ASSIGNMENT:
Your answer should consist of the lines in the listing that hold "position".

INFORMATION PROVIDED:
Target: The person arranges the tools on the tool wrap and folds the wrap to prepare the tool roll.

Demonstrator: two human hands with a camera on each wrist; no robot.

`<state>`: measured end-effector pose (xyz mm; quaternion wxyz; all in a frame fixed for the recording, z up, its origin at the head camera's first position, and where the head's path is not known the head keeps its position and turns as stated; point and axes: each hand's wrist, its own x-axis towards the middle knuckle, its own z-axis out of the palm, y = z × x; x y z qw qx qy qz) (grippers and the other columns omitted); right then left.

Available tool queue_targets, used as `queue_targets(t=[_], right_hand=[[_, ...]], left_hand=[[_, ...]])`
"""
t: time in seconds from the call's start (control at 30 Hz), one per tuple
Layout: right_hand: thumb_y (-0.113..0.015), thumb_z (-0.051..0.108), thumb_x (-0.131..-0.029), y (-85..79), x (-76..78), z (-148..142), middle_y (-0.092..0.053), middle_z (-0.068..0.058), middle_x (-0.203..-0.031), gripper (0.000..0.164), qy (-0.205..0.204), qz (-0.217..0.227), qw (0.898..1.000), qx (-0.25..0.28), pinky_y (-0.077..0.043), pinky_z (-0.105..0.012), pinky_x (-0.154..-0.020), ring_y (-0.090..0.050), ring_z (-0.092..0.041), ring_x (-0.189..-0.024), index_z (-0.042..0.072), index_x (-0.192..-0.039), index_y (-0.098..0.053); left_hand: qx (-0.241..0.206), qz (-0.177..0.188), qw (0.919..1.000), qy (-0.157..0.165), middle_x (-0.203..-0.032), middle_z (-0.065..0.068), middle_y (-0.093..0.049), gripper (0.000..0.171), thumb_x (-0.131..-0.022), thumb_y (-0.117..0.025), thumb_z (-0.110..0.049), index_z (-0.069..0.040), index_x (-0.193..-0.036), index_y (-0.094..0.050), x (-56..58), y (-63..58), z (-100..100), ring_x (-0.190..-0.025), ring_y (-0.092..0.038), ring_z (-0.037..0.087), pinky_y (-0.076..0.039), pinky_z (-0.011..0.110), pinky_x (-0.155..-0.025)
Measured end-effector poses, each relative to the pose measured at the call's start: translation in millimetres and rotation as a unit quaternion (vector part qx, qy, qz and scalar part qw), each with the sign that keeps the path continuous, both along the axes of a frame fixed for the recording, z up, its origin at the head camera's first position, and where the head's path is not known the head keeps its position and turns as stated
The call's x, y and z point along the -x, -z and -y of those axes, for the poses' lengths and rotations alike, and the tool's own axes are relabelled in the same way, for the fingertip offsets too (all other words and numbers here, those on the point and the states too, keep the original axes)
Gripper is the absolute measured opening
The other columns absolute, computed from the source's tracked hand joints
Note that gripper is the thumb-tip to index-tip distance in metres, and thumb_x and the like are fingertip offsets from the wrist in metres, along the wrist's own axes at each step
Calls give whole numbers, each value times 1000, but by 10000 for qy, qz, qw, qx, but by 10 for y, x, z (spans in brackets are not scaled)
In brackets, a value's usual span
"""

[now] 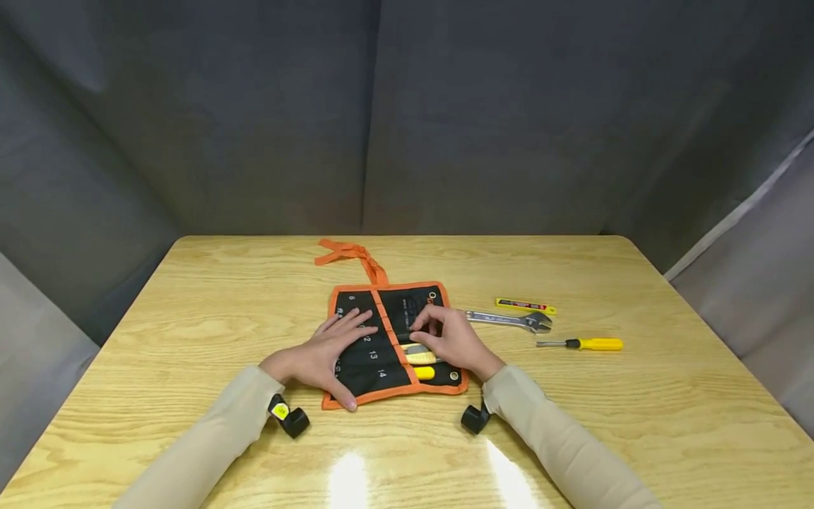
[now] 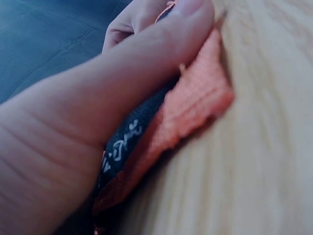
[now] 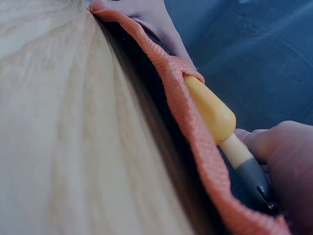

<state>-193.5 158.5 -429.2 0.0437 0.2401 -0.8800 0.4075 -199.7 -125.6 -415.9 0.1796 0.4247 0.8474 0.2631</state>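
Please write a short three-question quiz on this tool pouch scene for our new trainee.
1. Which lies farther right on the table: the adjustable wrench or the yellow-handled screwdriver?
2. True or false: the left hand rests spread on the tool pouch.
3. Fill in the blank: in the head view, the printed number just above 14 on the tool pouch is ____.

Key:
1. The yellow-handled screwdriver.
2. True.
3. 13.
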Motion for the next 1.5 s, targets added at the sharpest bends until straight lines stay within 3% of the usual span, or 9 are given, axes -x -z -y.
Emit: queue_targets(t=[0.4,0.63,1.03,1.27,1.5], right_hand=[[-77,14,-82,9,10,14,-65,4,-78,9,93,16,9999,78,-43,-24,-51,-49,-10,-55,16,-87,-71],[-76,18,-84,0,-27,-35,-59,2,-83,12,78,-410,9990,-170,-44,-25,-61,-48,-11,-67,16,-91,-67],[-69,22,-91,-41,-322,-315,-56,7,-81,4,280,-550,9981,23,-43,-24,-60,-48,-9,-67,19,-90,-66],[-68,11,-90,-40,-499,-581,-55,6,-79,7,838,-753,9931,-324,-39,-22,-59,-44,-9,-67,17,-88,-64],[-65,2,-88,-48,-602,-943,-58,1,-79,9,1654,-1260,9758,-681,-39,-24,-63,-46,-10,-71,10,-86,-64]], left_hand=[[-6,-3,10000,17,-163,11,-1,116,-63,-86,-51,-13,-154,-24,-1,6,11,-149,7,35,3,61,-115],[-56,-22,10000,66,-163,13,-3,116,-63,-86,-51,-12,-153,-25,-17,3,9,-149,5,37,3,62,-114],[-72,-37,10000,31,-163,12,-2,115,-63,-87,-48,-12,-153,-25,-14,-24,9,-149,6,35,4,61,-115],[-57,-44,10000,11,-163,11,-2,116,-63,-87,-50,-13,-154,-24,-14,-1,23,-149,6,34,4,60,-115],[-59,-62,10000,16,-163,12,-2,115,-63,-88,-48,-12,-153,-26,-7,-26,-4,-149,6,35,4,60,-115]])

RESULT FOR THIS EXERCISE:
`<state>`: measured end-effector pose (xyz mm; quaternion wxyz; all in a frame fixed for the recording, z up, its origin at the head camera's first position, and where the head's path is not known the head keeps its position and turns as stated; point and axes: each hand's wrist, its own x-axis towards the middle knuckle, its own z-axis out of the palm, y = z × x; x y z qw qx qy qz) (grippers and the other columns omitted); right then left.
Measured end-effector poses, each relative to the pose measured at the call's start: translation in millimetres and rotation as a unit quaternion (vector part qx, qy, qz and scalar part qw), each with the sign that keeps the path continuous, both along the axes of a frame fixed for the recording, z up, its origin at the head camera's first position, and where the head's path is not known the head keeps its position and turns as stated

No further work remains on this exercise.